Specifically, of the thirty-five named defendants, there are no particularized allegations against fourteen of them: Lieutenant Carrier, Sergeant Allen, Sergeant Pineda, Sergeant Lunsford, Sergeant Workman, Sergeant Beavers, Corporal Carter, Corporal Carpenter, Corporal Corley, Corporal Smith, Corporal Velasco, Corporal Brewer, Corporal Turner, and Corporal Bowman. Although not explicit, all these defendants save two - Lieutenant Carrier and Corporal Turner -appear to be included in Plaintiff's report that he notified “every floor guard” about the leaking toilet in his cell. (ECF No. 1 at p. 7). And that he notified “every floor guard” from July 10, 2022, until November 10, 2022, about the plumbing problem causing his toilet to fill with sewage. Id.

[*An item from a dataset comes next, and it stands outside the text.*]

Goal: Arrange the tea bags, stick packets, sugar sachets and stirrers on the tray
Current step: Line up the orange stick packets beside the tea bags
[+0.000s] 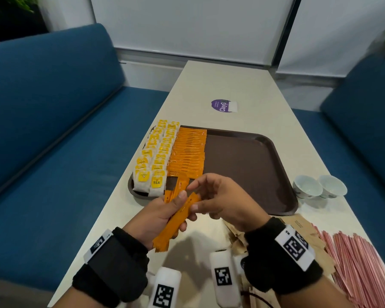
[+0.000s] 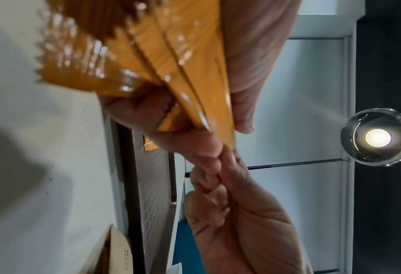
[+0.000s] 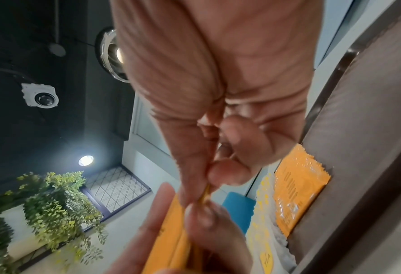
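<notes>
Our left hand (image 1: 162,215) grips fanned bunch of orange stick packets (image 1: 176,216), just off near edge of tray (image 1: 249,170). Our right hand (image 1: 222,201) pinches top end of one packet in bunch between thumb and fingertips. On tray: tea bags (image 1: 152,158) in rows along left edge, laid stick packets (image 1: 189,152) just right of them. Sugar sachets (image 1: 307,232) and stirrers (image 1: 360,267) on table (image 1: 227,85) near-right of tray; two cups (image 1: 319,187) touching tray's right rim.

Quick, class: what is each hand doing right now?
Left hand: grips a bunch of orange stick packets.
Right hand: pinches the end of one packet.
</notes>
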The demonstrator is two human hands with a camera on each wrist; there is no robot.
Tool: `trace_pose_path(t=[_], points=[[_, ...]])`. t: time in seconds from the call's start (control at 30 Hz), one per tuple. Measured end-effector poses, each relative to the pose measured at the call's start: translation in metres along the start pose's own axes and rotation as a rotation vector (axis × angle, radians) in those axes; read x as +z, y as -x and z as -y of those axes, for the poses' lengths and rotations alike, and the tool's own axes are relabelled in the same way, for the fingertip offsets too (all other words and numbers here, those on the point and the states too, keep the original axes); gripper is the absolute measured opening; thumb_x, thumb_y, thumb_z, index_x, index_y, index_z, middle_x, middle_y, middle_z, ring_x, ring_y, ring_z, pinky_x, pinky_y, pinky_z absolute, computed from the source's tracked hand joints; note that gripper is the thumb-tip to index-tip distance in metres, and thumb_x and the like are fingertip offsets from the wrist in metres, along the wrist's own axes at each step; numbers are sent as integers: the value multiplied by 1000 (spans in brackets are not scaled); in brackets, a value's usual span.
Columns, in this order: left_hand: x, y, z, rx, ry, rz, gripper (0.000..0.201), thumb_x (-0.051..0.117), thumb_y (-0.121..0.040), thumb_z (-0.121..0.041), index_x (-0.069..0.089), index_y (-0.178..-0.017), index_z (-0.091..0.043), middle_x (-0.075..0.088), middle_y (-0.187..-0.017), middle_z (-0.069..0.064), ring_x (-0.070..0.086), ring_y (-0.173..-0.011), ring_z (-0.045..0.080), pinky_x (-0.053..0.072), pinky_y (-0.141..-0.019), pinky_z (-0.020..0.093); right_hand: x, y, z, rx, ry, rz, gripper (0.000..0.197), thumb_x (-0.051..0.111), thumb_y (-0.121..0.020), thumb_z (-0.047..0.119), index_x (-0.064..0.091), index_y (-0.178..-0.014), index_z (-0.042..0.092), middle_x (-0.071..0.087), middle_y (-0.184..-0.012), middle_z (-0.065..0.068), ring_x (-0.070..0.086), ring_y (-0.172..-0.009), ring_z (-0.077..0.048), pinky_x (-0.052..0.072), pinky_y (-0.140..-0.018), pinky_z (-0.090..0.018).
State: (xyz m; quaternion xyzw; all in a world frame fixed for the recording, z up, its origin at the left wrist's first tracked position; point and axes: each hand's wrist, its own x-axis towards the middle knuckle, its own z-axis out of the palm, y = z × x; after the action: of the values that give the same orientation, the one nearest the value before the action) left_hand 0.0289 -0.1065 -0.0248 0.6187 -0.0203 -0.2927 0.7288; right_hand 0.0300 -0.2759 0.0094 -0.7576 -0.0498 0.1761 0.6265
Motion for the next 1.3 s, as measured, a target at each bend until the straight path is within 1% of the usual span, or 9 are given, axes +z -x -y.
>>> trace_pose_path(t=[0.23, 0.33, 0.43, 0.53, 0.67, 0.8, 0.93, 1.13, 1.3], points=[[-12, 5, 0, -41, 110, 5, 22, 69, -79, -28, 58, -88, -11, 67, -71, 8, 55, -48, 11, 40, -40, 17, -15, 8, -1, -139, -33, -104, 20, 70, -73, -11, 68, -70, 9, 62, -67, -16, 45, -53, -16, 34, -43, -20], [-17, 8, -1, -22, 97, -45, 22, 69, -67, -21, 59, -86, -14, 65, -68, 5, 55, -50, 13, 42, -42, 20, -11, 6, -3, -194, -51, -178, 25, 67, -73, -15, 66, -66, 8, 62, -70, -17, 46, -51, -13, 35, -43, -17], [-21, 8, -3, 39, -11, -171, 33, 81, -63, -16, 59, -88, -16, 66, -65, -2, 59, -63, 17, 48, -55, 29, -6, 3, -8, -192, -76, -239, 31, 62, -76, -18, 64, -63, 9, 60, -70, -15, 41, -47, -11, 32, -41, -19], [-24, 8, -5, 129, -142, -273, 22, 74, -74, -11, 59, -89, -15, 67, -64, -6, 60, -75, 22, 49, -77, 41, -2, 1, -12, -129, -59, -259, 29, 54, -81, -17, 64, -74, 9, 60, -70, -14, 48, -51, -16, 35, -41, -23], [-26, 9, -6, 191, -137, -367, 18, 71, -78, -7, 57, -87, -13, 65, -66, -4, 60, -74, 23, 49, -82, 44, 7, -3, -12, -29, -205, -263, 18, 59, -87, -5, 57, -99, 8, 60, -77, -7, 61, -58, -12, 38, -38, -22], [-21, 8, -2, 262, -112, -404, 17, 69, -80, -9, 53, -83, -13, 62, -70, 1, 56, -65, 16, 46, -68, 34, 24, -6, -14, 110, -157, -129, 25, 72, -80, 9, 56, -99, 5, 65, -75, -4, 61, -61, -15, 38, -39, -22], [-13, 5, 8, 247, -110, -422, 13, 65, -85, -14, 52, -85, -13, 57, -61, 1, 52, -58, 15, 43, -61, 30, 48, -8, -15, 120, -140, 31, 18, 67, -83, 3, 58, -97, 7, 68, -75, 0, 65, -67, -17, 41, -42, -22], [-26, 3, 9, 192, 3, -410, 15, 58, -89, -28, 53, -90, -13, 48, -63, 0, 44, -54, 12, 36, -50, 25, 40, -22, -6, 157, -144, -163, 10, 65, -86, 5, 59, -93, 5, 67, -82, -8, 66, -65, -13, 44, -42, -22], [-38, 12, 5, 60, 193, -376, 21, 49, -93, -38, 57, -97, -19, 49, -66, -1, 44, -52, 10, 36, -45, 20, -14, -51, 10, 186, 297, -305, 5, 62, -89, 9, 64, -93, 11, 64, -74, -3, 55, -56, -8, 42, -44, -17]])
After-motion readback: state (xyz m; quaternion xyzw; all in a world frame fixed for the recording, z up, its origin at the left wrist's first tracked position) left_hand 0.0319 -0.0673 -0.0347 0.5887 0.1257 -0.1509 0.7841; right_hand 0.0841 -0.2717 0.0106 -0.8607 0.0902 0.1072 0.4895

In so doing, it appears that Plaintiff seeks to establish individual liability against every one of those floor guards. This is simply insufficient to establish individual liability under § 1983. “[A] plaintiff must plead that each Government-official defendant, through the official's own individual actions, violated the Constitution.” Ashcroft v. Iqbal, 556 U.S. 662, 676 (2009) (emphasis added). Although Plaintiff does not include Lieutenant Carrier and Corporal Turner in these groups of notified floor guards, a review of the Complaint reveals Plaintiff has made no particularized allegations against them. Accordingly, this Court recommends that all individual capacity claims against the following defendants be dismissed: Lieutenant Carrier, Sergeant Allen, Sergeant Pineda, Sergeant Lunsford, Sergeant Workman, Sergeant Beavers, Corporal Carter, Corporal Carpenter, Corporal Corley, Corporal Smith, Corporal Velasco, Corporal Brewer, Corporal Turner, and Corporal Bowman.
2. Individual Capacity Claims Against Lt. Ake, Major Denzer, Sgt. Bradshaw, Lt. A. Arnold, Sgt. Malone, Sgt. Byrd, Cpl. Mulvaney, Sgt. Morgan, Cpl. Vandenack, Sgt. Foster
This Court addresses the remaining twenty-one defendants in two groups. The first group consists of claims against Lt. Ake, Major Denzer, Sgt. Bradshaw, Lt. A. Arnold, Sgt. Malone, Sgt. Byrd, Cpl. Mulvaney, Sgt. Morgan, Cpl. Vandenack, and Sgt. Foster.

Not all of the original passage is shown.